Natural Gas fracking
Fossil fuel service providers reported strong second-quarter revenues amid a U.S. natural gas drilling increase. Reuters

New York state’s highest court ruled Monday that towns can use land-use ordinances to ban hydraulic fracturing, the method of natural gas extraction also called fracking, ending a three-year battle over whether the state or local governments can control where and if shale gas development can occur.

For six years, the state had a moratorium on fracking and has been studying the potential health effects, the New York Times reported. Concerned that the state may eventually allow fracking, more than 170 communities have banned fracking or passed moratoriums.

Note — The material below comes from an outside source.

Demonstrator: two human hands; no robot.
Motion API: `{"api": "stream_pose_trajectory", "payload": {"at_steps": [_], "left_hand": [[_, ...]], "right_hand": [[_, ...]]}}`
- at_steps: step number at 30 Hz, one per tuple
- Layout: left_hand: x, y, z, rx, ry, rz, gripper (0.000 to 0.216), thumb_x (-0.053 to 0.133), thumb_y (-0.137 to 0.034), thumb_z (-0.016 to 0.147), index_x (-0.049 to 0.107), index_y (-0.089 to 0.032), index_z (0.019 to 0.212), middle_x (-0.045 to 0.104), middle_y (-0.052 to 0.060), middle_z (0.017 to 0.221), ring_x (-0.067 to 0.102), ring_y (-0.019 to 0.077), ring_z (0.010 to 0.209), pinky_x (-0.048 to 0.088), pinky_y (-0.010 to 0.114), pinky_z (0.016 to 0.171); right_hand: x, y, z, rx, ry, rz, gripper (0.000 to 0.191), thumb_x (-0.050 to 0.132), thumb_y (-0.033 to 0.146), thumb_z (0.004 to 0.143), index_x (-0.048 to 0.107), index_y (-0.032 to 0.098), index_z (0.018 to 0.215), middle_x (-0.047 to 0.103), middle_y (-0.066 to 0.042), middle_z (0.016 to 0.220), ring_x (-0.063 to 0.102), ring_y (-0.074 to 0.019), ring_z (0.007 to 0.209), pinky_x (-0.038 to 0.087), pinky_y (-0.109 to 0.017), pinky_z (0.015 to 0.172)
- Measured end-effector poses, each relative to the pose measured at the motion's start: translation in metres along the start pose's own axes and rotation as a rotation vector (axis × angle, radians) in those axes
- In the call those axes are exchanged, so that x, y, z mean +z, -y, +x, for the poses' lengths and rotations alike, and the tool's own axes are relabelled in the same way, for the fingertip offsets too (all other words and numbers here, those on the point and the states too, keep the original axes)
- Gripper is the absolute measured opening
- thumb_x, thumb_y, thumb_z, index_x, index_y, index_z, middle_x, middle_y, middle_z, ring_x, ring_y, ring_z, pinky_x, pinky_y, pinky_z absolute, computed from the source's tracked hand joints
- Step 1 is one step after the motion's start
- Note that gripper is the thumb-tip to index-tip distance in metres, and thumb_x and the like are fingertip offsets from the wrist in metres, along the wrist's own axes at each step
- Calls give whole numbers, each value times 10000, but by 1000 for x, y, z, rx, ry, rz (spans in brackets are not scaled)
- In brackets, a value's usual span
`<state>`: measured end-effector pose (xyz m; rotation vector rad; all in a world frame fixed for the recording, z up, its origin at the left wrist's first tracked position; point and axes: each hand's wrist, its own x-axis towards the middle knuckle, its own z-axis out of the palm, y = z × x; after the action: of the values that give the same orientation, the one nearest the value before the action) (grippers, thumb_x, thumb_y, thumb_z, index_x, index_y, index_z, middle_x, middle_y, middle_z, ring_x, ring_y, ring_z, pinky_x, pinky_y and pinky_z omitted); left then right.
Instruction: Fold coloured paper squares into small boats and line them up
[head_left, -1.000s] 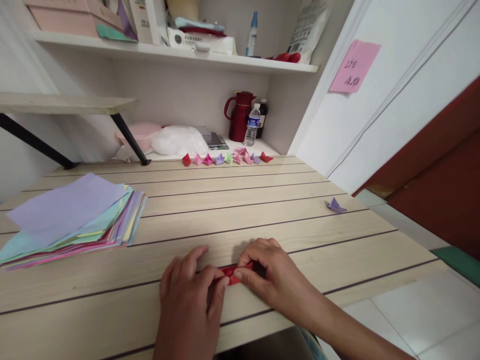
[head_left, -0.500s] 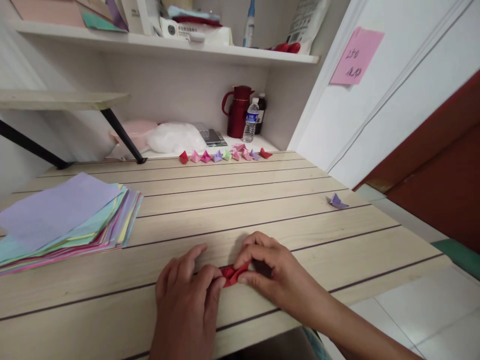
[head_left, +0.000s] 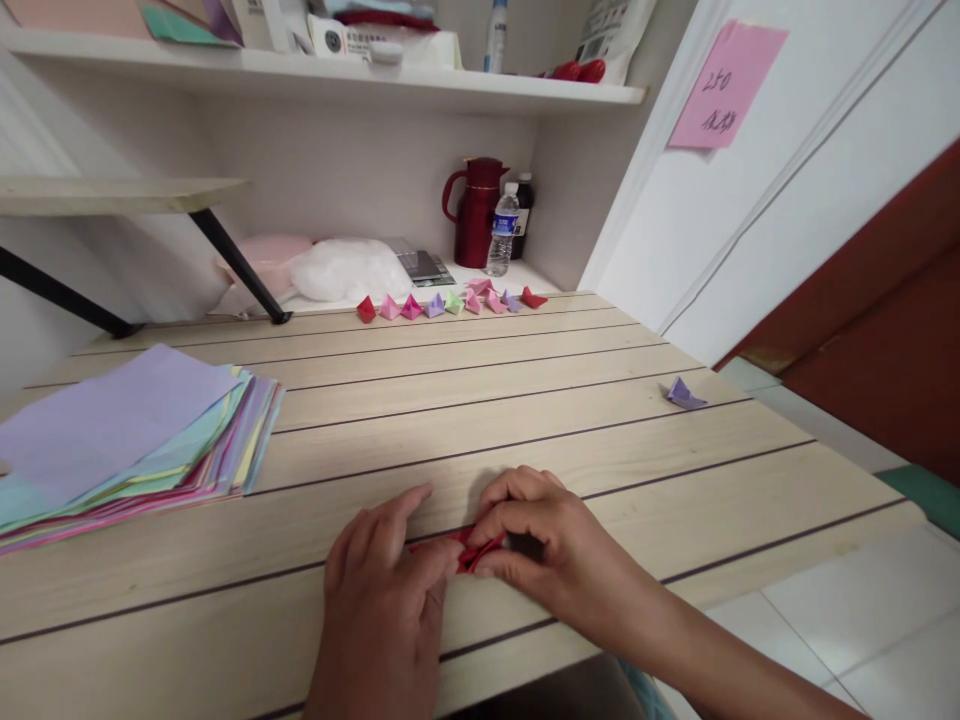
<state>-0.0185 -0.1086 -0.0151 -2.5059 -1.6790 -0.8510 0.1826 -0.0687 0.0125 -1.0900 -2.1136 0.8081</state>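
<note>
Both our left hand (head_left: 382,600) and our right hand (head_left: 547,550) meet fingertip to fingertip, pinching the folded red paper (head_left: 472,552) against the near part of the wooden table (head_left: 525,400), with the stack of coloured sheets (head_left: 127,440) at left and the row of folded pieces (head_left: 450,303) at the far edge.

The pale plank surface (head_left: 487,400) with dark grooves carries a fanned stack of coloured sheets (head_left: 127,440) at the left, a row of small folded pieces (head_left: 450,303) along its far edge, a lone purple folded piece (head_left: 685,394) at the right, and a red folded paper (head_left: 472,550) at the near edge.
</note>
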Motion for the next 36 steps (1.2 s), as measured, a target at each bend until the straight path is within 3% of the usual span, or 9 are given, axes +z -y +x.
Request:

However, those communities are some of the least attractive for shale gas extraction, according to Shale Gas Review. In southern communities sitting atop the Marcellus Shale, a booming gas field, many local governments support fracking. XTO Energy, a subsidiary of Exxon Mobil, has paid farmers across the Pennsylvania border $110 million to test drill on their land.

The case before the court concerned two towns, Dryden and Middlefield, which amended zoning laws to ban fracking in 2011, citing residents’ health, environment and the community’s character as reasons. Before the ban, an energy company in Dryden had bought oil and gas leases there, and a dairy farm in Middlefield had leased land to a gas drilling company. The two parties filed legal complaints, arguing that state oil-and-gas law preempted the towns’ new zoning laws.

The State Court of Appeals ruled 5-2 rejecting that argument and finding that the towns do have the authority to ban fracking through land-use regulations. The decision supports a plan proposed by New York Gov. Andrew Cuomo in summer 2012 that began issuing permits to areas where communities and industry want to develop natural gas resources.

The future of fracking in New York rests on whether the state legislature clarifies the state’s role in gas drilling operations, or if it bans fracking altogether, though fracking bans have so far failed in the state Senate. Cuomo could also decide at any time to withdraw the fracking study, but he is not likely to do that until after election day, Nov. 4, when he is expected to run for a second term.